私たちの取り組みに共感し、試験研究に際して梅原料を提供いただいたみなべ町の皆さんに当時の想いを伺いました。
「一緒に作り上げた流通方法は「黄色い完熟梅」を果実のまま出荷できる。手もぎや加工の作業に比べて「手間」がかからないことが大きなメリットと感じている」
「「黄色い完熟梅」の規格は、年々変わる作柄や栽培状況に鑑みて互いに意見を出し合い改善を続け、品質も効率も向上させることができている」
「山間部地域での人口減少を食い止めるために、考え方や志、社会的な役割の意識を共にできる仲間を増やしていくことが大切だと思う」
「いい品物を生産しても価格が伸びなくて苦労してきた経験があるからこそ、「黄色い完熟梅」の価値化の取り組みは、自分たちにできること、自分たちが必要としている、されていることがわかる取り組みと感じている」


「黄色い完熟梅」の新たな価値を創出したことで、地元の生産農家やうめ研究所の皆さんと連携して、みなべ町が抱えていた完熟梅の消費量拡大という課題解決に貢献するとともに、『梅まっこい』『まっこい梅酒』という素晴らしい商品をお客様に届けることができるようになりました。

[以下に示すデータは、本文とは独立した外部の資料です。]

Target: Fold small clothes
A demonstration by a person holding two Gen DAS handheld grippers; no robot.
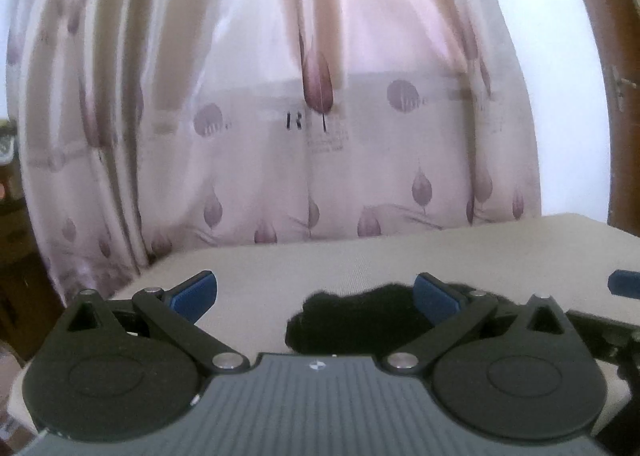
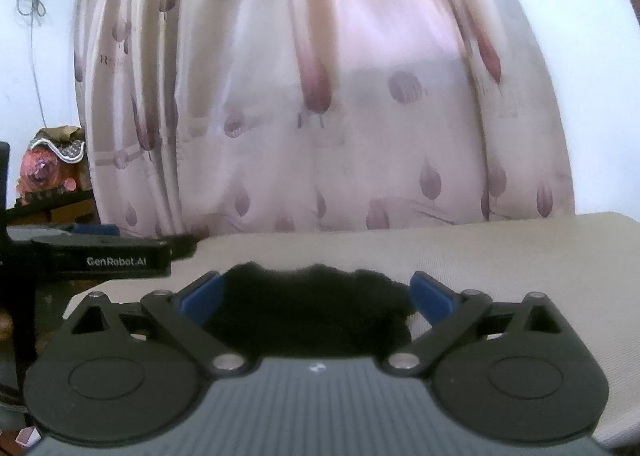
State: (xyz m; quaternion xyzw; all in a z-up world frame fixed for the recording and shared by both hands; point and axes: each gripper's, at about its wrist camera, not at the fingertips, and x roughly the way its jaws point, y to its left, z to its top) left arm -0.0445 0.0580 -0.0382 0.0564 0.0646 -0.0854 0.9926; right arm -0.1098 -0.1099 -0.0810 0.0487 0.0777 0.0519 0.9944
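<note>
Black garment (image 2: 316,304) is seen bunched on the beige pad (image 2: 500,256), at twelve o'clock from the right gripper (image 2: 316,296) — between its spread fingers, which are not pressed on it. The left gripper (image 1: 316,296) is also spread, the cloth at its two o'clock. Any fold could be undone if loose cloth is snagged by a finger — or dragged.

Black garment (image 2: 312,304): soft, fuzzy cloth was seen, very dark and matt.
Table cover (image 2: 500,256): beige woven cloth was seen, matt, with a fine ribbed grain.
Curtain (image 1: 280,96): thin pale pink cloth with a slight sheen was seen, printed with purple leaves.
Blue pads (image 1: 196,294): smooth blue plastic or rubber was seen.
Gripper links (image 2: 180,330): matt black plastic was seen, with shiny metal pins.
Door (image 1: 592,36): brown glossy wood was seen.
</note>
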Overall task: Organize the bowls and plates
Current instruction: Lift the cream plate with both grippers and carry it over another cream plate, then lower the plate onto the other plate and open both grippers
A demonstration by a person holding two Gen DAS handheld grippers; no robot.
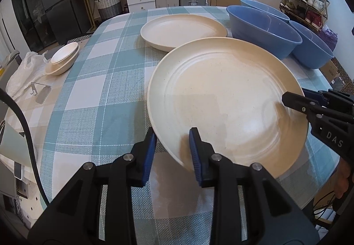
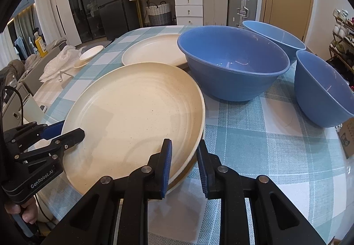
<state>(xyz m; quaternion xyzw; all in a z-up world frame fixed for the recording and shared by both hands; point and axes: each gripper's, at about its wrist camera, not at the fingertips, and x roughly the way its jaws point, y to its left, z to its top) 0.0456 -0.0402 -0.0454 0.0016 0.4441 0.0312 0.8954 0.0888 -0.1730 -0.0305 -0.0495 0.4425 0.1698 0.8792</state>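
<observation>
Both grippers are set at the rim of the near plate (image 1: 225, 98) with jaws spread, one finger over the plate and one outside it. On the left gripper (image 1: 172, 152) a clear gap is seen between the blue pads (image 1: 148, 156) and the rim, so nothing is gripped. On the right gripper (image 2: 184, 160) the pads (image 2: 167, 167) likewise stand apart with the rim between them; contact with the rim cannot be told. In the left wrist view the right gripper is seen at the plate's right edge, its upper finger over the rim.

The near plate, cream and ringed, is seen with its far edge raised over the far plate (image 1: 183, 31), which lies flat on the checked tablecloth (image 1: 93, 94). In the right wrist view a second rim is seen just under the near plate's edge by the pads.

Three blue bowls are placed at the right of the plates: a big bowl (image 2: 232, 63) just beside the near plate, a second bowl (image 2: 274, 33) behind it, and a third bowl (image 2: 323, 87) nearer the table's right edge.

At the table's left edge a small cream dish stack (image 1: 63, 59) is seen, with a white plastic bag (image 1: 24, 72) beside it.
</observation>
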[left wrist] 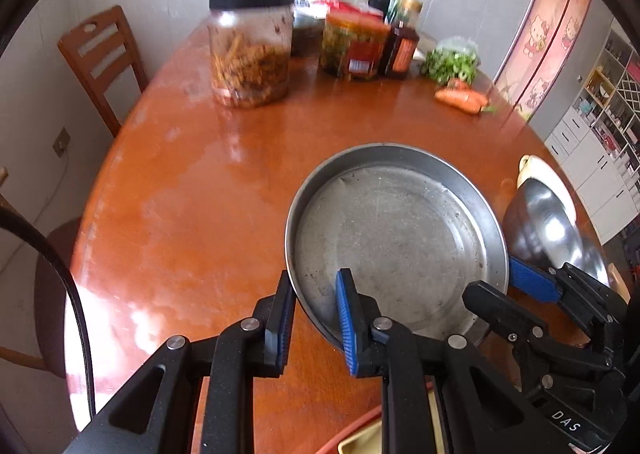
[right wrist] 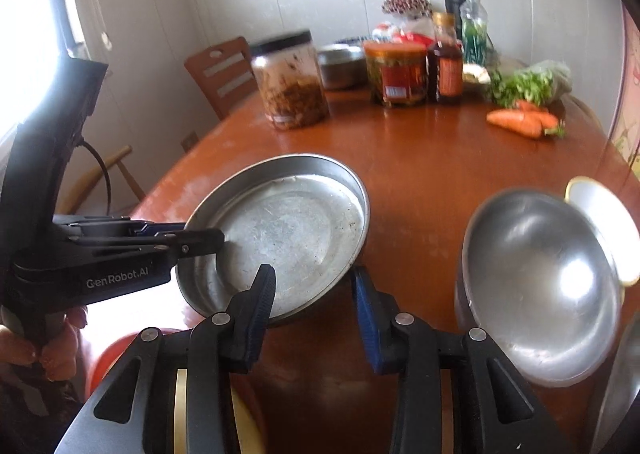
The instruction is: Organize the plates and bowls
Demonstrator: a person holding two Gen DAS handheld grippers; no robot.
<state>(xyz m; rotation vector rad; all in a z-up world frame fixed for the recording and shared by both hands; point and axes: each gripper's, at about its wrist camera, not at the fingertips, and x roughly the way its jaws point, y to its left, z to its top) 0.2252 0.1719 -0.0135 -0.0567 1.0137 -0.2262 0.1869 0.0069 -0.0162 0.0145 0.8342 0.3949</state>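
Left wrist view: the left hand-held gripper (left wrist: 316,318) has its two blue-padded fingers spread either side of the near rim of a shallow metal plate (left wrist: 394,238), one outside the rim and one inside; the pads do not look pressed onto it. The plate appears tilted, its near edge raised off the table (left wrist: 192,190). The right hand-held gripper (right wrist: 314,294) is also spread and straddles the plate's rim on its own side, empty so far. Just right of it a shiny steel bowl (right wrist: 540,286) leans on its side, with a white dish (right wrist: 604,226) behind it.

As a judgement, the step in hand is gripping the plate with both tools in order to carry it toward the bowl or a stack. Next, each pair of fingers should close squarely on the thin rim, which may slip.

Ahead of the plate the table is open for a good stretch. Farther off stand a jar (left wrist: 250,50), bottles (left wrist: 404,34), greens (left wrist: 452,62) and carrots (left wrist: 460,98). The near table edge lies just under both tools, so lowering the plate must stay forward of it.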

次の目標は、より多くのお客様に、商品を手に取っていただき、「黄色い完熟南高梅の美味しさ」と価値や魅力をお伝えすることです。そして、地域と当社、双方の収益面を向上させることで、長期的に事業や農業の持続性を高めていきたいです。
メルシャンでは、現在も新たな品種での梅酒づくりに取り組んでいます。今後も地域とともに、付加価値の高い商品を通して、「黄色い完熟南高梅」の魅力を一人でも多くの皆さまにお届けしたいと考えます。